Furthermore, it defines “nonresponders” as patients for whom “antidepressants don’t eliminate symptoms.” Eliminate is too strong, and it produces a broader definition of nonresponder than was used in the study. The trial required subjects to have at least a 16 on a particular measurement of depression symptoms, the HAM-D. According to the story, you’d think a nonresponder would be anybody for whom antidepressants didn’t eliminate symptoms (i.e., those with “normal” HAM-D scores). But that wasn’t the case. Antidepressants may have reduced their symptoms and they could still be nonresponders.
The story’s definition of nonresponder is broader than what most clinicians or researchers woul duse; the standard is two or more failed trials.
An independent source was cited, the author of the editorial that accompanied the study. And all conflicts of interest were clearly pointed out. While, by the letter, it meets the standard for this criteria, we note two flaws:
1) The piece could’ve used a lot more balance to the lead investigator’s hopes and excitement for his research. His quotes aren’t challenged
2) A more independent source could’ve been used because Dr. Nelson and Dr. Papkostas have coauthored 3 recent studies together.
The piece tells us that more than half of patients with depression are nonresponders and doctors are looking for additional treatments to help them. But it doesn’t tell us what is currently done to treat nonresponders, nor does it point out that we are unable to compare the results for adjunctive SAMe to those for other strategies — adjunctive or otherwise — for managing nonresponders. When someone doesn’t respond to an SSRI, as with the nonresponders in this study, are other SSRIs tried or other classes? It goes to the preliminary nature of this evidence that is glossed over. Other options, indeed, include: changing antidepressants, adding an antidepressant or another psychotropic drug, adding psychotherapy, electroconvulsive therapy and the approved (but less supported by evidence) transcranial magnetic stimulation, and vagal nerve stimulation. None of these options is mentioned.
We learn that this supplement is available and popular, and we get its costs. Because the story meets the lowest standard for this criterion, we rule it satisfactory. However…..
We don’t learn why it’s been widely used for depression in Europe but not in the U.S. That claim of widespread European use is dubious and could lead readers to falsely conclude that Europeans have concluded it is an effective treatment. Following lemmings off the cliff may be programmed into our nature, but the outcome is often undesirable.
And what’s it used for with such great popularity in the U.S.?
We learn that SAMe is a naturally occurring molecule in the body that is widely used in Europe for depression and other conditions. We also hear about the proposed ways SAMe might act in the body, and how its action seems different than those of modern antidepressants.
It was good to summarize the prior AHRQ research on SAMe in depression, but it left us more confused than enlightened.
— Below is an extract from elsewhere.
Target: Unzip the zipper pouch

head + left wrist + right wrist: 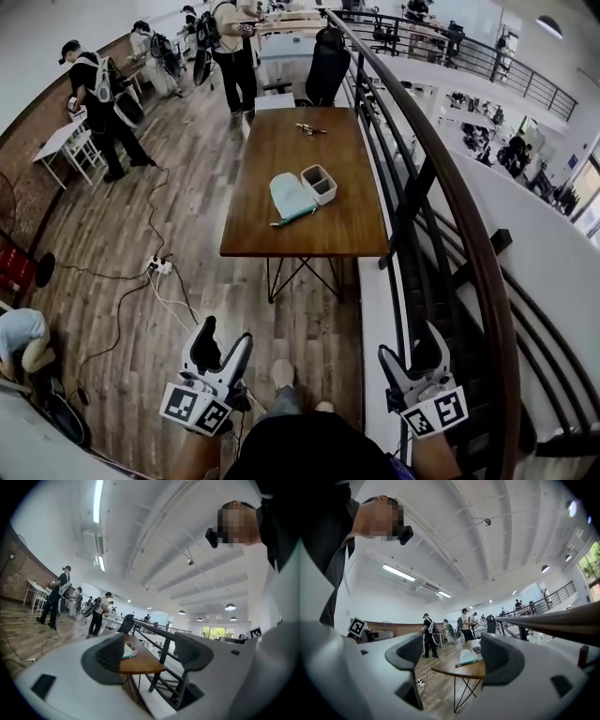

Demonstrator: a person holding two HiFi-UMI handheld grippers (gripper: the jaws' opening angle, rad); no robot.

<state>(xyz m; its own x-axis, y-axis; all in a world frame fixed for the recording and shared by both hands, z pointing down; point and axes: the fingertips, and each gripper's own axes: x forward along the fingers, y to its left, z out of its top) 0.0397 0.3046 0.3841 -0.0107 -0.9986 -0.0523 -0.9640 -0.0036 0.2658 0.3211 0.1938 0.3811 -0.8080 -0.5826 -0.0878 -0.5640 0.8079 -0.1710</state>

It was too vague when summarizing the 2002 analysis that found “clinically meaningful benefits” and that SAMe worked “as well as tricyclic antidepressants.” If its efficacy is already established, why is this 2010 study a “breakthrough” 8 years later? More details were needed about that analysis and the novelty.
Why is it widely used in Europe for depression but not the U.S.? If the 2002 results were so clearly positive, why does the 2010 study open up “many directions of research” and represent a “huge advancement”?
There are answers to these questions, but not in this blog piece. According to the editorial, this study was “the first placebo-controlled trial of SAMe for adjunctive use” and also “the first placebo-controlled trial of oral SAMe since 1993.” The novelty of this research, therefore, has to do with the observed synergy with prescription drugs, the oral route, and placebo-controlled nature of the study
We haven’t been able to find evidence that the article relied on a news release.